Berlin. Paare schaffen für vieles Zeit, doch nur selten für Sex. Dabei kann Sex nach Plan mit einem Trick Spannung in die Beziehung bringen.
- "Heute nicht, Schatz! Ich bin so müde" - Diesen Satz hat wohl jeder schon mal von seinem Partner gehört
- Dass der Sex mit den Jahren und mit der gestiegenen Anzahl der Verpflichtungen abnimmt, ist keine Seltenheit
- Sex nach Kalender kann dabei helfen, dem Liebesleben wieder auf die Sprünge zu helfen. Wie funktioniert das?
Viele Langzeit-Paare kennen es: Mit den Jahren wächst zwar die Vertrautheit innerhalb der Partnerschaft, aber die Zärtlichkeiten werden weniger. Grund dafür ist oft nicht der fehlende Wille, sondern die vermeintlich fehlende Zeit. Stress auf der Arbeit, Hausaufgabenbetreuung oder das Fußballtraining der Tochter – all diese Dinge nehmen im Alltag so viel Raum ein, dass die Romantik auf der Strecke bleibt. Wie lässt sich das ändern?
Jana Welch ist Sexologin aus Hamburg. Sie sagt: "Ich sehe eine erfüllte Sexualität als Kleber der Beziehung." Körperliche Berührungen sorgen für einen Ausstoß von Oxytocin und Serotonin – positive Botenstoffe, die die Bindung verstärken. Je mehr wir uns gegenseitig berühren, desto höher ist unser Oxytocin-Ausstoß. Deshalb sei es wichtig, sich Zeit für Zweisamkeit zu nehmen.
"Wenn ein Paar nur noch kuschelt, wie in einer WG gemütlich auf dem Sofa sitzt und die Füße des Anderen berührt, kann das auf Dauer womöglich nicht genügen", so die Expertin. Deshalb müsse man immer wieder schauen: Wann ist es einfach nur kuschelig und wie können wir für mehr Erotik sorgen?
Intimität nach Kalender: Paare sollten sich Zeit für Sex nehmen
Aus ihrer Erfahrung weiß Jana Welch: Paare schaffen sich für vieles Raum, aber nicht für körperliche Nähe oder Intimität. Das sei jedoch wichtig, um eine erfüllte Sexualität leben zu können. Wir tragen alles in unseren Kalender ein: Geburtstagsfeiern, Theaterbesuche, Arzttermine oder Spielverabredungen der Kinder, nur Sex mit dem Partner findet dort keinen Platz.
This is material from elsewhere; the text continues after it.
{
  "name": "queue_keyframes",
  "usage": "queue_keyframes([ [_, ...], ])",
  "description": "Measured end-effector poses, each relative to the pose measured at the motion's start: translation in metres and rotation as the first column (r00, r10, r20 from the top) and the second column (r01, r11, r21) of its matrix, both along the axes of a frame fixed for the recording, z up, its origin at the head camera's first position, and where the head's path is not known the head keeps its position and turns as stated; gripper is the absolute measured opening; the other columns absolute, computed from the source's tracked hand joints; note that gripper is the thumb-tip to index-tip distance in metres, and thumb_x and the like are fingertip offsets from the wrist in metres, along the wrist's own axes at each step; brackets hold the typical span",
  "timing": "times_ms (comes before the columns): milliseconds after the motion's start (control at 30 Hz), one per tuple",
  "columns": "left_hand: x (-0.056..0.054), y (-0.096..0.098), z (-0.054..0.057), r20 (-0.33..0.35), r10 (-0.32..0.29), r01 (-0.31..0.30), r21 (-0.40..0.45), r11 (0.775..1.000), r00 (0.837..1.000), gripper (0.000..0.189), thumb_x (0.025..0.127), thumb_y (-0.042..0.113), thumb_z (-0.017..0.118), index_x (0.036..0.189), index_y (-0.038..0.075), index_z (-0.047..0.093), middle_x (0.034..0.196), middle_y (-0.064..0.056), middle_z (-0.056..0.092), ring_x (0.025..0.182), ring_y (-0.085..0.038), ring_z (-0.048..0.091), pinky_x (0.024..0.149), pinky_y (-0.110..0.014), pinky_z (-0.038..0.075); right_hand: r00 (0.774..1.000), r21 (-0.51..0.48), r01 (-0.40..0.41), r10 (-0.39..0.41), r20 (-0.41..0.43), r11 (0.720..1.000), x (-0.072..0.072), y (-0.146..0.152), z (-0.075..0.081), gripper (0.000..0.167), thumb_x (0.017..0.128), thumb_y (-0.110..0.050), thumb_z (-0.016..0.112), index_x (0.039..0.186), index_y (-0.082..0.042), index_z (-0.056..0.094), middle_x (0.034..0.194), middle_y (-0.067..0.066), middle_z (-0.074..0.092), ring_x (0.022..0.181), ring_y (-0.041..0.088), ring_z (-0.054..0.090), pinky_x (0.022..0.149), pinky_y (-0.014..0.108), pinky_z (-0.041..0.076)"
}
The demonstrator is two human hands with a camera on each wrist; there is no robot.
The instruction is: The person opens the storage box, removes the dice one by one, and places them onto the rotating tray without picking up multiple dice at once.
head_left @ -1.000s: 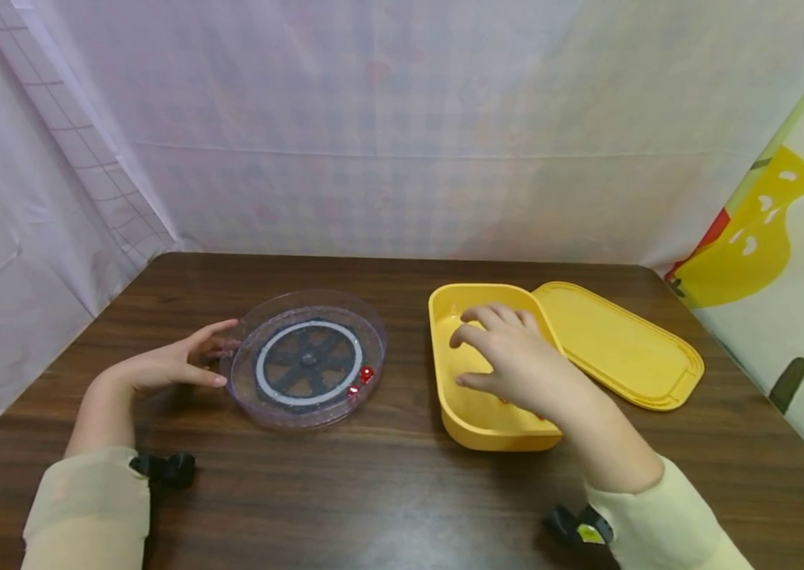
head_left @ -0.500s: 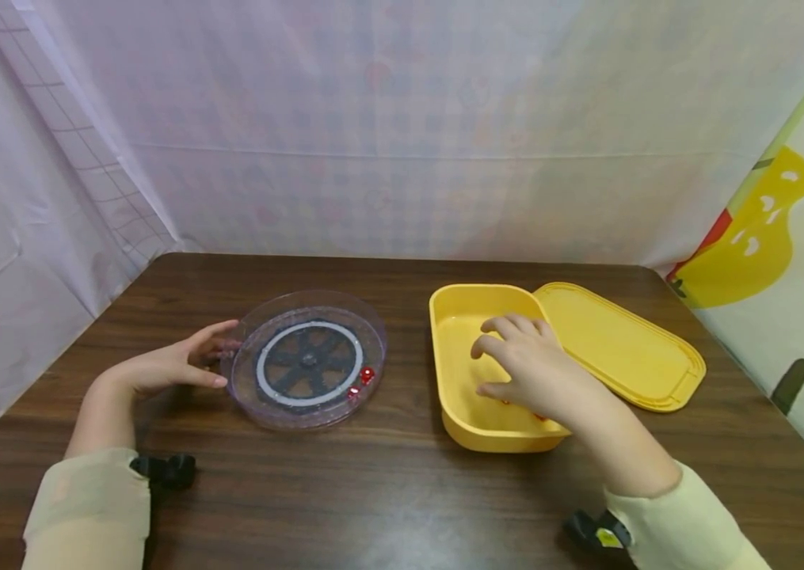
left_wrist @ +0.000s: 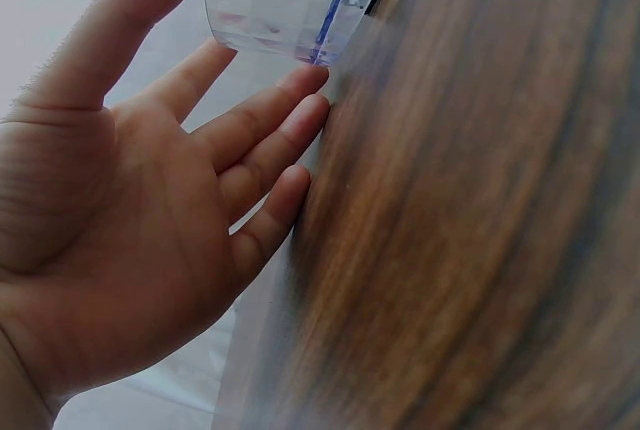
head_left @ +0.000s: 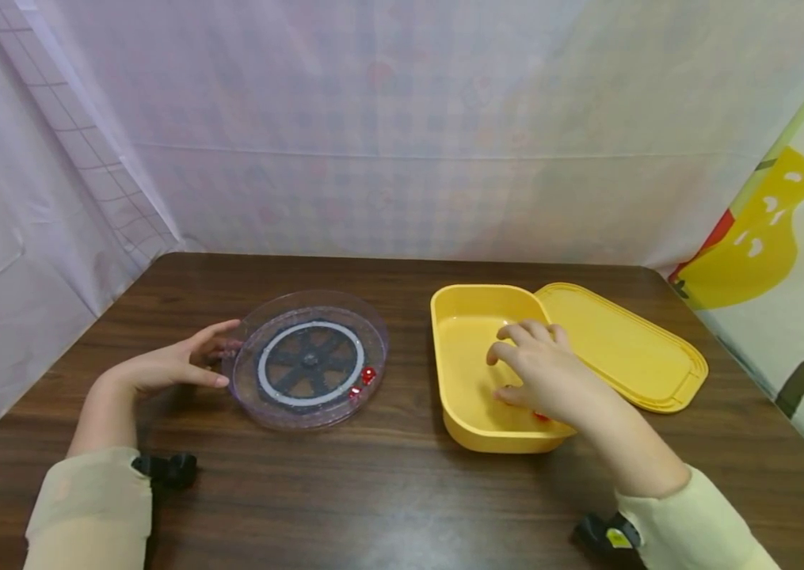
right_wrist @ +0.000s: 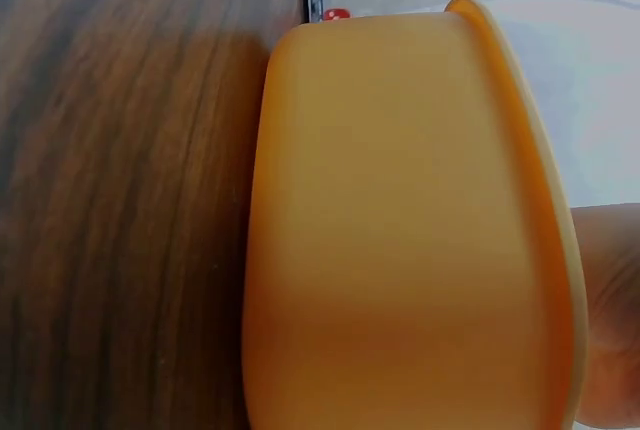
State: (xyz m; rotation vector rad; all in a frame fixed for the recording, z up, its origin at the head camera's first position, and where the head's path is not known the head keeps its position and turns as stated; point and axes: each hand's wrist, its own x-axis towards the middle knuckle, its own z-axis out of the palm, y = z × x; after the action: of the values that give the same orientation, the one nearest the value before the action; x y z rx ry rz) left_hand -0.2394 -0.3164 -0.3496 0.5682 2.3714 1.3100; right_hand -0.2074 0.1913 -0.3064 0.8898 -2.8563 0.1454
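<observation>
A round clear tray point(head_left: 316, 416) with a dark wheel-like pattern stands at left on the table. Two red dice point(head_left: 368, 375) lie at its right side. My left hand point(head_left: 177, 364) rests at the tray's left edge; its fingers point(left_wrist: 270, 145) are extended by the clear wall in the left wrist view. Right of the tray is a yellow box point(head_left: 455, 372). My right hand point(head_left: 540, 368) reaches into it, fingers loosely bent and spread. A red piece point(head_left: 541, 416) shows below that hand. In the right wrist view, the box wall hides most of the hand.
A yellow lid point(head_left: 623, 344) lies behind and right of the box. The brown wooden table point(head_left: 344, 499) carries everything. White curtain point(head_left: 402, 142) hangs along the far edge, and a printed cloth point(head_left: 751, 237) hangs at right.
My right hand has moved rightward and lower inside the yellow box, its fingers still loosely bent. The left hand and the tray have stayed in place.
</observation>
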Motion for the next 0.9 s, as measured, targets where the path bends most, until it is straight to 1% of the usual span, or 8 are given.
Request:
queue_keyframes([
  [233,0.000,0.000,0.000,0.003,0.001,-0.001,0.002,1.000,1.000,0.090,0.087,0.013,0.070,0.152,0.005,0.008,0.146,-0.034,0.026,0.133,-0.054,0.019,0.097,-0.067,0.025,0.999,0.027,0.040,-0.040,0.015,0.999,-0.002,0.002,-0.004,0.028,0.077,-0.026,0.081,0.097,-0.014,0.067,0.117,0.015,0.054,0.118,0.042,0.039,0.094,0.064,0.020],
  [500,0.000,0.001,0.000,0.007,0.002,-0.003,0.007,1.000,1.000,0.090,0.087,0.012,0.070,0.152,0.004,0.008,0.145,-0.034,0.026,0.133,-0.054,0.019,0.098,-0.067,0.024,0.998,0.061,0.052,-0.053,0.014,0.997,-0.004,0.003,-0.007,0.022,0.076,-0.028,0.082,0.087,-0.017,0.065,0.118,0.016,0.055,0.117,0.043,0.040,0.093,0.066,0.020],
  [767,0.000,0.001,0.002,0.008,0.006,-0.006,0.001,1.000,1.000,0.090,0.087,0.013,0.070,0.152,0.005,0.008,0.146,-0.034,0.026,0.133,-0.054,0.019,0.098,-0.068,0.022,0.997,0.088,0.071,-0.072,0.007,0.994,-0.006,0.005,-0.012,0.026,0.072,-0.029,0.084,0.082,-0.018,0.063,0.118,0.017,0.055,0.116,0.041,0.039,0.092,0.065,0.021],
  [900,0.001,0.001,0.002,0.011,0.006,-0.006,0.001,1.000,1.000,0.090,0.087,0.013,0.070,0.152,0.005,0.008,0.146,-0.034,0.025,0.133,-0.054,0.019,0.098,-0.068,0.023,0.998,0.106,0.067,-0.069,0.009,0.992,-0.006,0.006,-0.014,0.025,0.073,-0.029,0.083,0.079,-0.019,0.062,0.119,0.018,0.055,0.116,0.042,0.039,0.091,0.064,0.021],
])
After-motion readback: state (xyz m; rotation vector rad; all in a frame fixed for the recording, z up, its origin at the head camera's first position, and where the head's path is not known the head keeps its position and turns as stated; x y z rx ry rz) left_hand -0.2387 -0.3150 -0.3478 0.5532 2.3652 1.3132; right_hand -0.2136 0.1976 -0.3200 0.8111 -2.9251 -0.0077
Doch es kann sehr bereichernd sein, sich aktiv Freiräume für Zweisamkeit zu schaffen. Dabei muss es nicht zwingend um Penetration gehen – sondern darum, sich bewusst Zeit für Körperlichkeiten zu nehmen und Alltagsthemen wie den Hausbau oder den Kauf eines neuen Autos bewusst zur Seite zu schieben.
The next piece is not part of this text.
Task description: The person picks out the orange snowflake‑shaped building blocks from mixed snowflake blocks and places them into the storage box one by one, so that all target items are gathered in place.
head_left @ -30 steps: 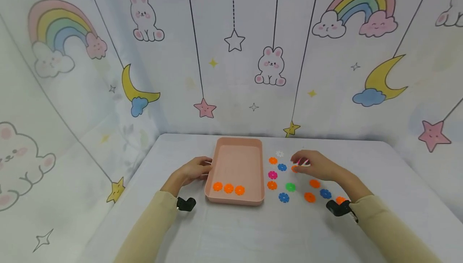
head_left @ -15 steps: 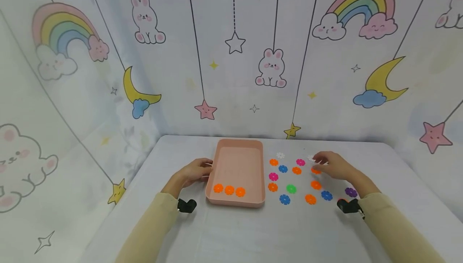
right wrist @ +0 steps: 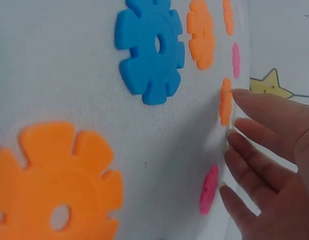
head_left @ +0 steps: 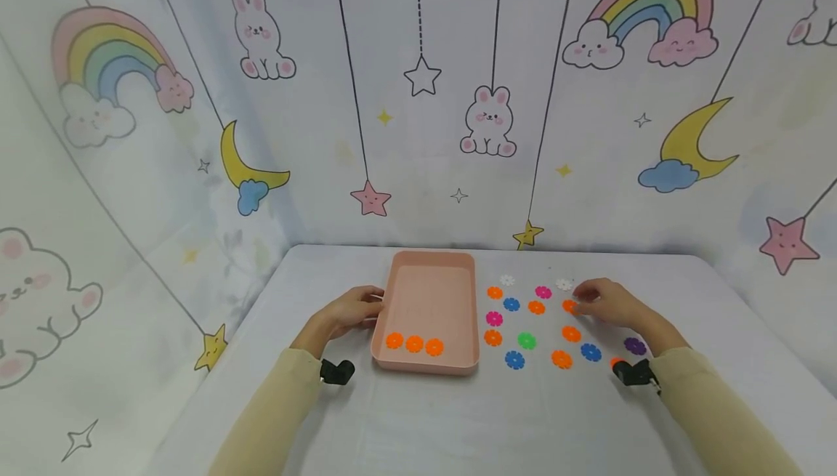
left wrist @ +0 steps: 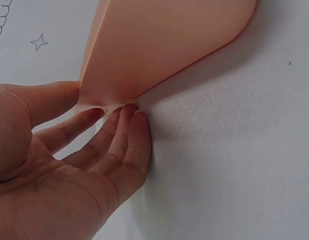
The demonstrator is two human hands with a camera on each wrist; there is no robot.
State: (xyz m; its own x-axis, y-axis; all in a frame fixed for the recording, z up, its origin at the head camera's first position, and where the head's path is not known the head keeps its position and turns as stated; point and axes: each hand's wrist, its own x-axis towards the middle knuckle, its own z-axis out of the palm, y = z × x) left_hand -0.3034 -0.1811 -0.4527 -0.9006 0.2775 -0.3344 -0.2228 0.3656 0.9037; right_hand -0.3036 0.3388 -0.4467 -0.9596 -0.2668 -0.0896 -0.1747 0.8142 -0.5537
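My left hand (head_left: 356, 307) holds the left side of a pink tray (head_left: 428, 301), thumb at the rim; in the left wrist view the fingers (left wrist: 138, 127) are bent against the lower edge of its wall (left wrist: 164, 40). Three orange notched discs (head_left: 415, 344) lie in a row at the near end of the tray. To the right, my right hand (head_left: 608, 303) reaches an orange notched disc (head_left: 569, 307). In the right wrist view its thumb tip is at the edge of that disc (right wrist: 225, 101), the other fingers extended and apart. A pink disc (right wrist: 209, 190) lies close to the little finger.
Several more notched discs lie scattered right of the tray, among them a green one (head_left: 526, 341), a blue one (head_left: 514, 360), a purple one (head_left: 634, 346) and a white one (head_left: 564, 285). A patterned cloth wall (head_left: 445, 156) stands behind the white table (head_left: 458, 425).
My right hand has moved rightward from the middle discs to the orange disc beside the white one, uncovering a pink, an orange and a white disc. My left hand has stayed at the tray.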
Viele Menschen fürchten, dass die Romantik verloren geht, sobald man sich für Sex eine Notiz in den Kalender schreibt. Über solche Befürchtungen muss Jana Welch innerlich schmunzeln, sagt sie, und liefert gleich eine passende Antwort für alle Kritiker mit: "Eine Affäre ist doch wahnsinnig aufregend, oder? Und wie funktionieren Affären? Indem man sich zum Sex verabredet. Da fragt keiner nach, ob die Romantik verloren geht."
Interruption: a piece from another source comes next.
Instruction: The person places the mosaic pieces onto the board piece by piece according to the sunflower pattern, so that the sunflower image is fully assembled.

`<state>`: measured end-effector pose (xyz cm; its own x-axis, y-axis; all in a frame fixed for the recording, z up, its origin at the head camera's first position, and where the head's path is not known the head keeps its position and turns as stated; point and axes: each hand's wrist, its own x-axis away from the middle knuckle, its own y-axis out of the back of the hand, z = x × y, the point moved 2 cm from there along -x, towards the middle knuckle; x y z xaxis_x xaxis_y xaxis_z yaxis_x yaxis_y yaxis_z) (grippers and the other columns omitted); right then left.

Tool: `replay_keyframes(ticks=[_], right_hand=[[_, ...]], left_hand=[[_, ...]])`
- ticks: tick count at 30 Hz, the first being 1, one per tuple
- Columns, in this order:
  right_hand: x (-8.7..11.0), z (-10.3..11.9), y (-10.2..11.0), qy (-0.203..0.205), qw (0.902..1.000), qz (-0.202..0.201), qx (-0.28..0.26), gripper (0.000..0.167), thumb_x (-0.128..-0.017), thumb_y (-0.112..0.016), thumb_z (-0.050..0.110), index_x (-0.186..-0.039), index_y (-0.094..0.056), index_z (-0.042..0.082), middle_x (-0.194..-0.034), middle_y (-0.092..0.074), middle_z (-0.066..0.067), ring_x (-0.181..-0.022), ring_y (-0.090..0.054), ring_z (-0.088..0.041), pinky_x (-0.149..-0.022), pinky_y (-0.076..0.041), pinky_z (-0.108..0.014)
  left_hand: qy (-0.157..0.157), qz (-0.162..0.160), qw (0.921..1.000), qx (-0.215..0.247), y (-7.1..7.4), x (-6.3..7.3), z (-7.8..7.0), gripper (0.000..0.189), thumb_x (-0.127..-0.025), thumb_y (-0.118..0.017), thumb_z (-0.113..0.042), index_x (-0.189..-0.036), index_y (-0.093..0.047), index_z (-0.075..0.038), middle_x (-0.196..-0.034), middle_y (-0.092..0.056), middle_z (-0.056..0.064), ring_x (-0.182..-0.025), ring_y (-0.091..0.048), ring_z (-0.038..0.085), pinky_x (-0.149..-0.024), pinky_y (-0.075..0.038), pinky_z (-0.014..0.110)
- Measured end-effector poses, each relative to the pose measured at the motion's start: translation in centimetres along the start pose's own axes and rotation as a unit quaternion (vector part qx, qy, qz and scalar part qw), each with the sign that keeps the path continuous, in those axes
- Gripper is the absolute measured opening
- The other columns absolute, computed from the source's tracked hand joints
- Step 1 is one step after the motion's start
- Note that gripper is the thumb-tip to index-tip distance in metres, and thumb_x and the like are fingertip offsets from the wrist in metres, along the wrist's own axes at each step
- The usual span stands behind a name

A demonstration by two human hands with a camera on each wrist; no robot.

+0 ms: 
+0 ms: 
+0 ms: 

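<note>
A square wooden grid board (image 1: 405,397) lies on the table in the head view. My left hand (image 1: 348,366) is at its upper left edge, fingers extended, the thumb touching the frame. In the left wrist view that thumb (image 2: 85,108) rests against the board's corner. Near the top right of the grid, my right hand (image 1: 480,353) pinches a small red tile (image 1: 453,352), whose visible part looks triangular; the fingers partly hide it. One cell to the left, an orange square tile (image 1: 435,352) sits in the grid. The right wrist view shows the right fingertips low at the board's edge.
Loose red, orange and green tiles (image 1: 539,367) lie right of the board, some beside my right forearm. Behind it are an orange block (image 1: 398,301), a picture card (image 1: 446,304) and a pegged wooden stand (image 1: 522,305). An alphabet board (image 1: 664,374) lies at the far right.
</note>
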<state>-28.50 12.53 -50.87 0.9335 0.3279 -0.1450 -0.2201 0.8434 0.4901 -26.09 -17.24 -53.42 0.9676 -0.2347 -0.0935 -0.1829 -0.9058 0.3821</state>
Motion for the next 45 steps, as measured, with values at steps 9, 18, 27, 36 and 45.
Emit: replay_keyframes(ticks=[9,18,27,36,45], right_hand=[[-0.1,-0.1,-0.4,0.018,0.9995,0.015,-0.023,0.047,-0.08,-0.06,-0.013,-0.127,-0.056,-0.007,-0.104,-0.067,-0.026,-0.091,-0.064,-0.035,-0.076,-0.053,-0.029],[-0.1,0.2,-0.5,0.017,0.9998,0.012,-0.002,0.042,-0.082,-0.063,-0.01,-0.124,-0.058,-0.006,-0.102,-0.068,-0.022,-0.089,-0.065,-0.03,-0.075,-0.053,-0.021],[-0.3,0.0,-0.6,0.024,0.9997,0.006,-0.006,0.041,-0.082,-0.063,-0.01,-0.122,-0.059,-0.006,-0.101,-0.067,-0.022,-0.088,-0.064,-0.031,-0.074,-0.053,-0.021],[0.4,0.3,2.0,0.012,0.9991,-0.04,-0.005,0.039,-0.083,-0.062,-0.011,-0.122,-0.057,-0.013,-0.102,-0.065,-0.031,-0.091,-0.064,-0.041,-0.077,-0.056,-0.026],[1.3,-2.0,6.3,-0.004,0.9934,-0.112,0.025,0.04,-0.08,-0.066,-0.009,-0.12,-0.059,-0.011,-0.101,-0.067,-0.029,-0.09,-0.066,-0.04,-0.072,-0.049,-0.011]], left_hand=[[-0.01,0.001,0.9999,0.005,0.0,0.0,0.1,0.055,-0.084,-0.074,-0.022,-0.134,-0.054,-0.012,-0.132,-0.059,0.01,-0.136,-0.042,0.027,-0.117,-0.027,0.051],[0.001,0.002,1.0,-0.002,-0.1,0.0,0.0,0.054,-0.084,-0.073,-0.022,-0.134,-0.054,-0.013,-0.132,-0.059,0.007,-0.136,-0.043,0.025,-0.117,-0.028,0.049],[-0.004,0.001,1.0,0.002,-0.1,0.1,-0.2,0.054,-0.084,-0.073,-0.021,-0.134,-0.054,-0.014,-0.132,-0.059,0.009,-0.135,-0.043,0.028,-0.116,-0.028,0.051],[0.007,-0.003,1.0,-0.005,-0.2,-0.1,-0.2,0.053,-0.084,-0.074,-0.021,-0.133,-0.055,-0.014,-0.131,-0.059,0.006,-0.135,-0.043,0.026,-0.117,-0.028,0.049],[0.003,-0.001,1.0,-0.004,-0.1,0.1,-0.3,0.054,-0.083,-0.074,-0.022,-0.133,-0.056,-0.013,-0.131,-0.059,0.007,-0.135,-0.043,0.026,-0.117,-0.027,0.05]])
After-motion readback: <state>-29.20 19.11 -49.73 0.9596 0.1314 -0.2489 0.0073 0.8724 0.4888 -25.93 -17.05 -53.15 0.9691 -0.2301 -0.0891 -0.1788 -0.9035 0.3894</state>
Sex nach Plan: Wie Sie wieder Aufregung in Ihre Beziehung bringen
Wer versucht, das Aufregende und Geheimnisvolle einer Affäre in seine Beziehung zu übertragen, könnte überrascht werden. "Es geht immer wieder darum: Wie gestalte ich das Ganze?", so die Expertin. So könne zum Beispiel jeden Mittwochabend im Wechsel ein Part zum Regisseur des Abends werden und die Planung übernehmen. Die Möglichkeiten sind vielfältig und können von einer Massage bis zu einer Textnachricht gehen, in der nur ein GPS-Standort steht.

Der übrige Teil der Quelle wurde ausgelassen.